» **TASK STATEMENT**:
Transcribe each entry exactly as it appears, leaving out any picture it holds.

» **DATA RECORDS**:
^^^^^^^^^^^^^^^^

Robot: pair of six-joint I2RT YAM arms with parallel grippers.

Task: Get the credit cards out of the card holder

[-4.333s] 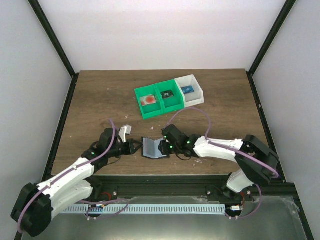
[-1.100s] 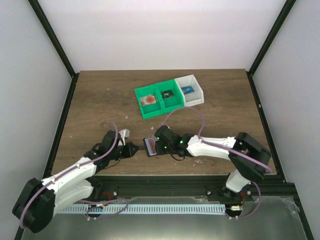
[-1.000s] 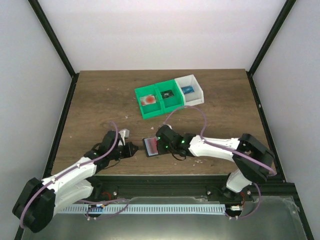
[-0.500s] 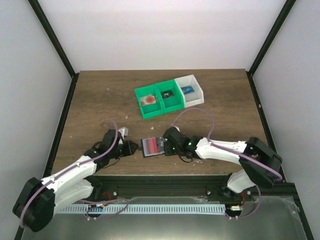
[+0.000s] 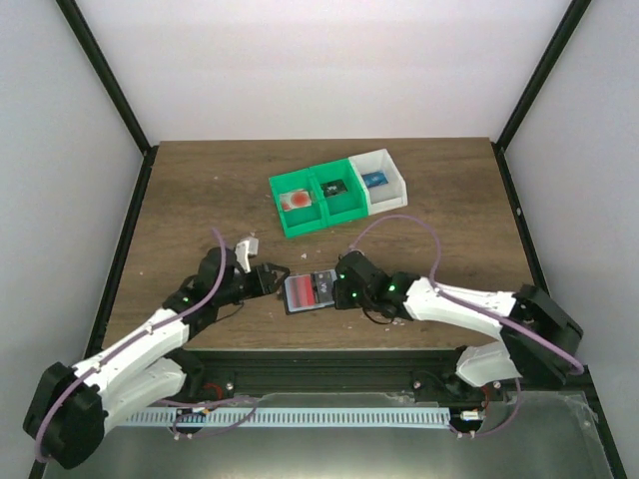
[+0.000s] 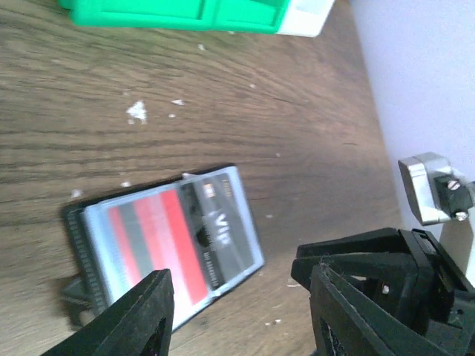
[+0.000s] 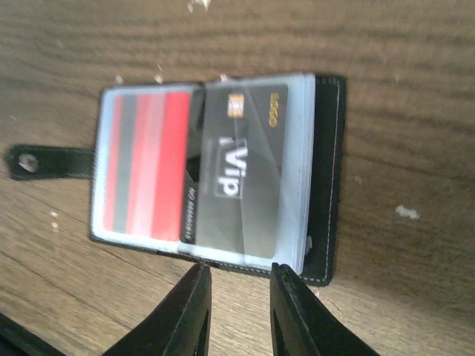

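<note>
The card holder lies open and flat on the table near the front edge, between my two grippers. Its clear sleeves show a red credit card and, beside it, a dark card marked VIP. Both cards sit inside the sleeves. In the left wrist view the red card and the VIP card lie just ahead of my open left gripper, which holds nothing. My right gripper hovers at the holder's long edge, its fingers a narrow gap apart with only table between them.
A row of two green bins and a white bin stands behind the holder, each with a small item inside. The holder's black snap strap sticks out on its red-card side. Pale crumbs dot the wood.
The holder has gone from nearly folded to lying open with both cards showing. My left gripper has opened and moved in towards it. The right arm has drawn back to the right.
</note>
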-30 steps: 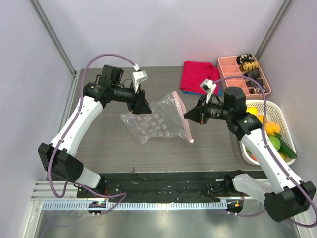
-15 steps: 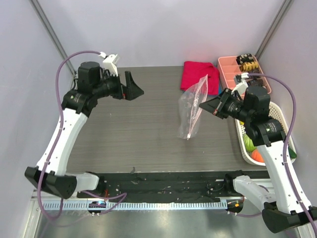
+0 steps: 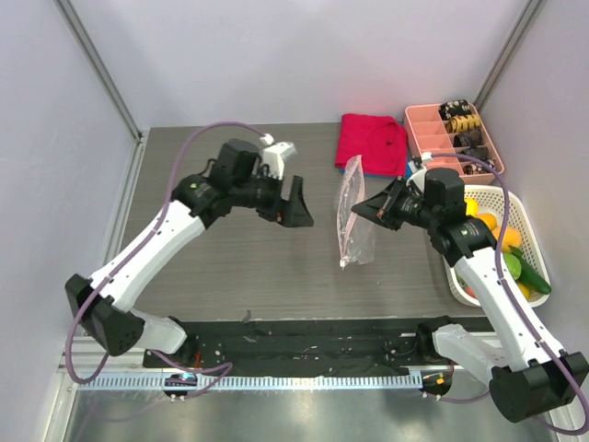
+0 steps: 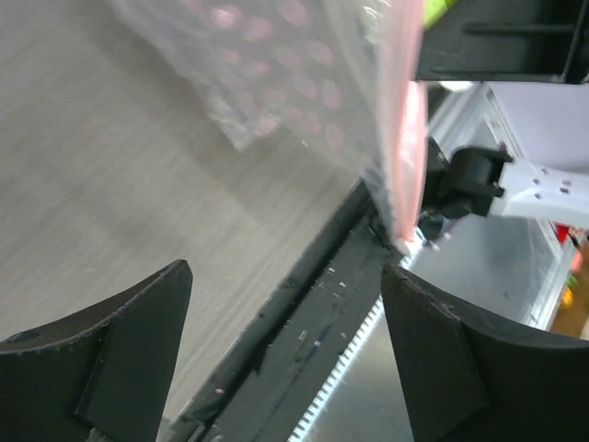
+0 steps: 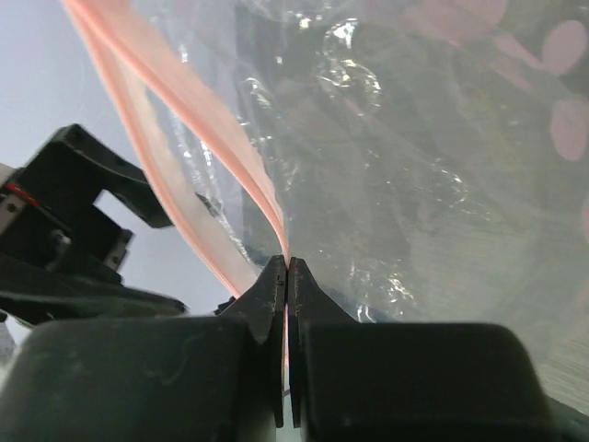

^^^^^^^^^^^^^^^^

» **EXERCISE ANSWER**:
Robot: pair of six-joint I2RT YAM arms with parallel grippers.

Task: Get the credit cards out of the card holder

[-4.333s] 
[-1.100s] 
[-1.000s] 
[-0.500s] 
[+0.000s] 
[+0.000s] 
[+0.000s] 

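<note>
The card holder lies open and flat on the table near the front edge, between my two grippers. Its clear sleeves show a red credit card and, beside it, a dark card marked VIP. Both cards sit inside the sleeves. In the left wrist view the red card and the VIP card lie just ahead of my open left gripper, which holds nothing. My right gripper hovers at the holder's long edge, its fingers a narrow gap apart with only table between them.
A row of two green bins and a white bin stands behind the holder, each with a small item inside. The holder's black snap strap sticks out on its red-card side. Pale crumbs dot the wood.
The holder has gone from nearly folded to lying open with both cards showing. My left gripper has opened and moved in towards it. The right arm has drawn back to the right.
</note>
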-30 steps: 
-15 steps: 
+0 steps: 
+0 steps: 
+0 steps: 

Nothing remains to be added to the answer.